__What is expected__: Repeat the listing below exactly. Pictures do not belong in the copy.

__Dataset content__:
_ _ _

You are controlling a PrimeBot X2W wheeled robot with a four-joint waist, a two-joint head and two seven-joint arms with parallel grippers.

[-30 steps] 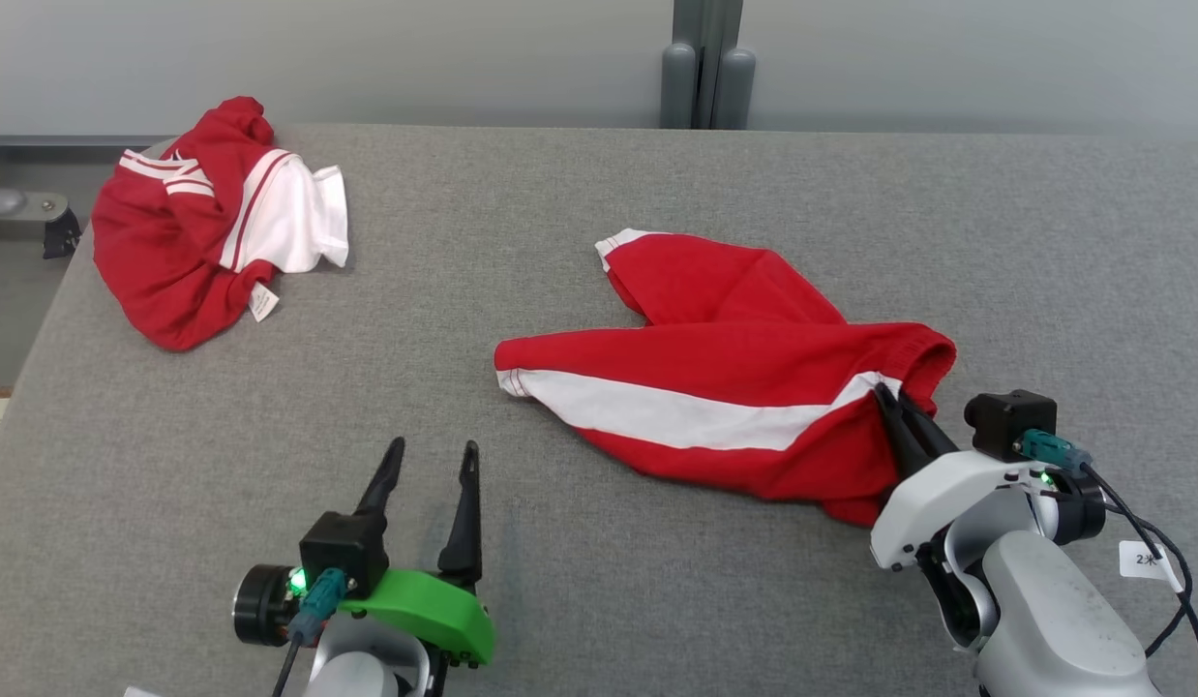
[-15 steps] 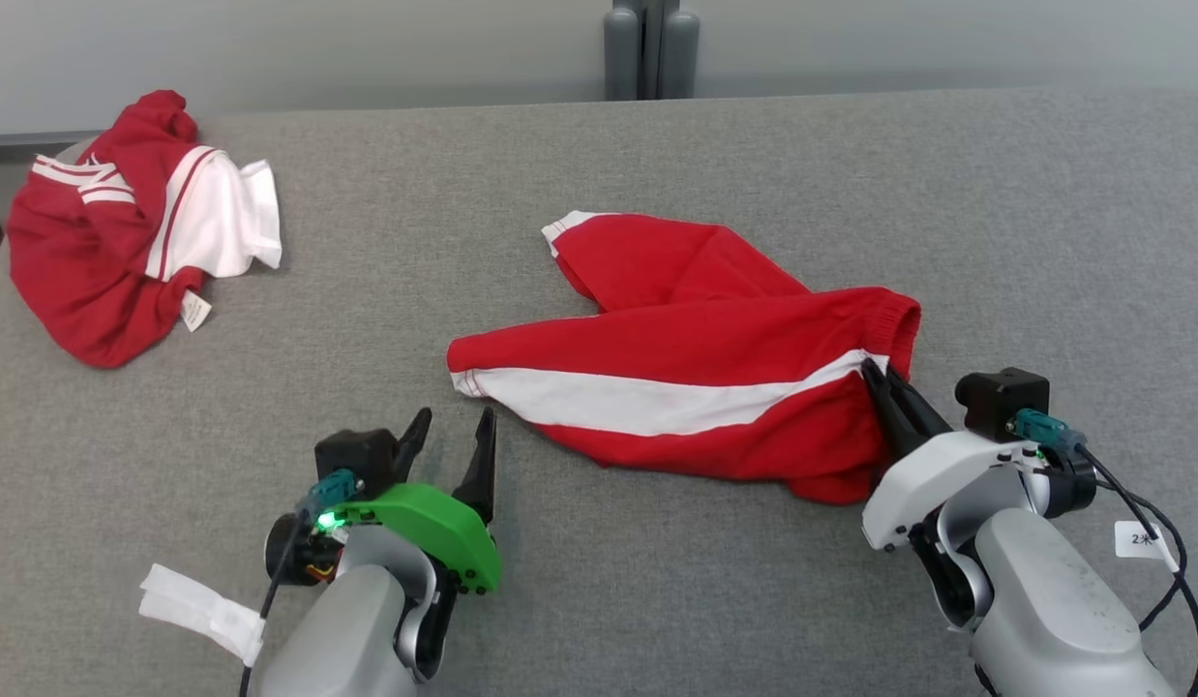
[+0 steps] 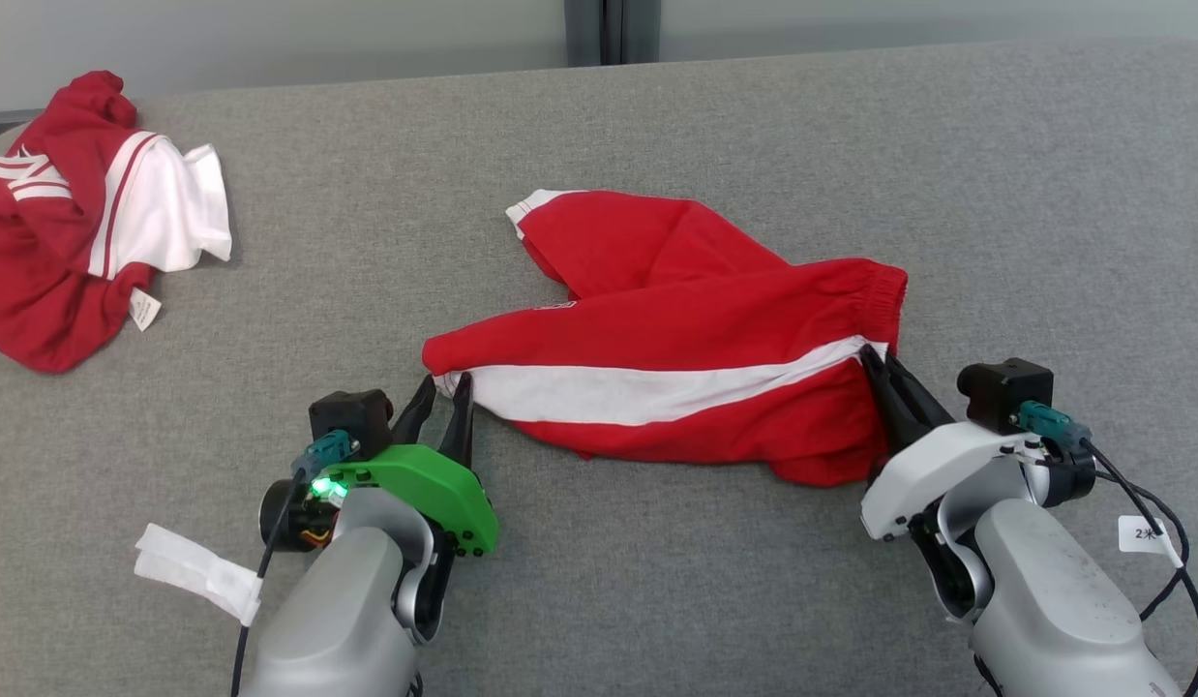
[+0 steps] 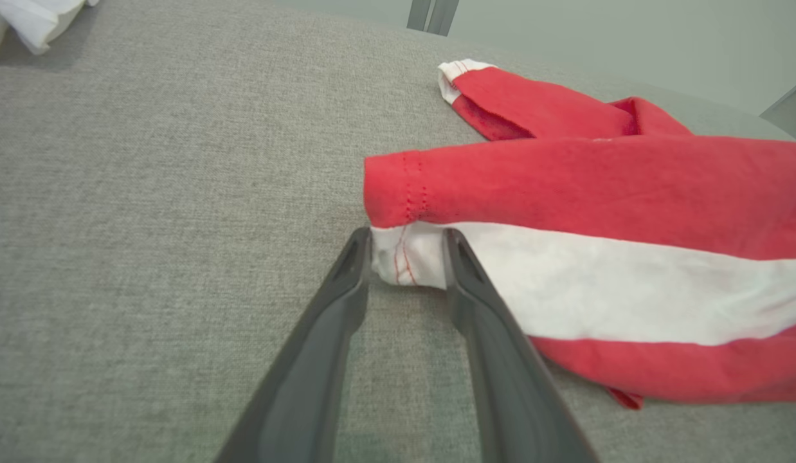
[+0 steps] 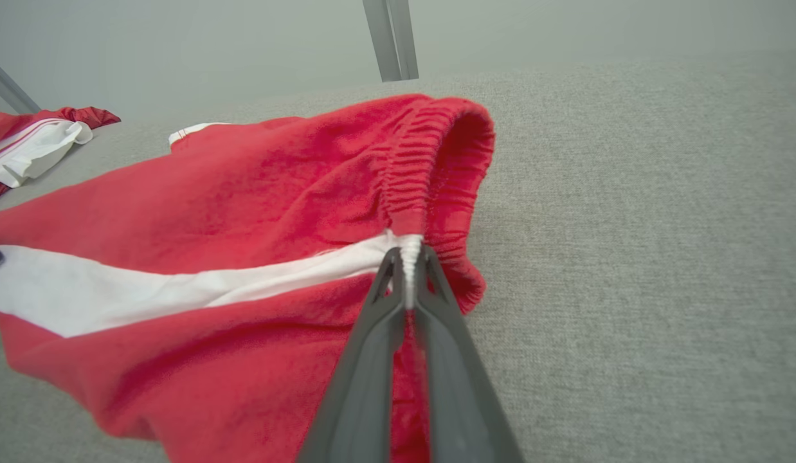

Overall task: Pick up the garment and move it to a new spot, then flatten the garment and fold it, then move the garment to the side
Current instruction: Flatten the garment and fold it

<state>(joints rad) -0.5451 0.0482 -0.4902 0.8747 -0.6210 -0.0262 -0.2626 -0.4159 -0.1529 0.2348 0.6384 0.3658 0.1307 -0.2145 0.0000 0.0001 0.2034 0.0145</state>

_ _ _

__Solved problem__:
You are controlling a PrimeBot X2W wheeled robot with a four-joint waist, a two-joint head and two seven-joint arms with parallel grippers.

[-30 steps] 
[-15 steps] 
[+0 steps] 
[+0 steps] 
[+0 steps] 

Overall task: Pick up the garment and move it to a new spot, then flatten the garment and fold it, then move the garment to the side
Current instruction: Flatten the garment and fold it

<state>(joints rad) -0.5451 0.0482 -0.4902 0.8747 -0.6210 -0.0262 -0.2626 -0.4159 -0.1529 0.2348 0.6384 0.3658 0.1307 -0.2145 0.0000 0.0001 0.2034 0.0145</state>

That was the complete answer.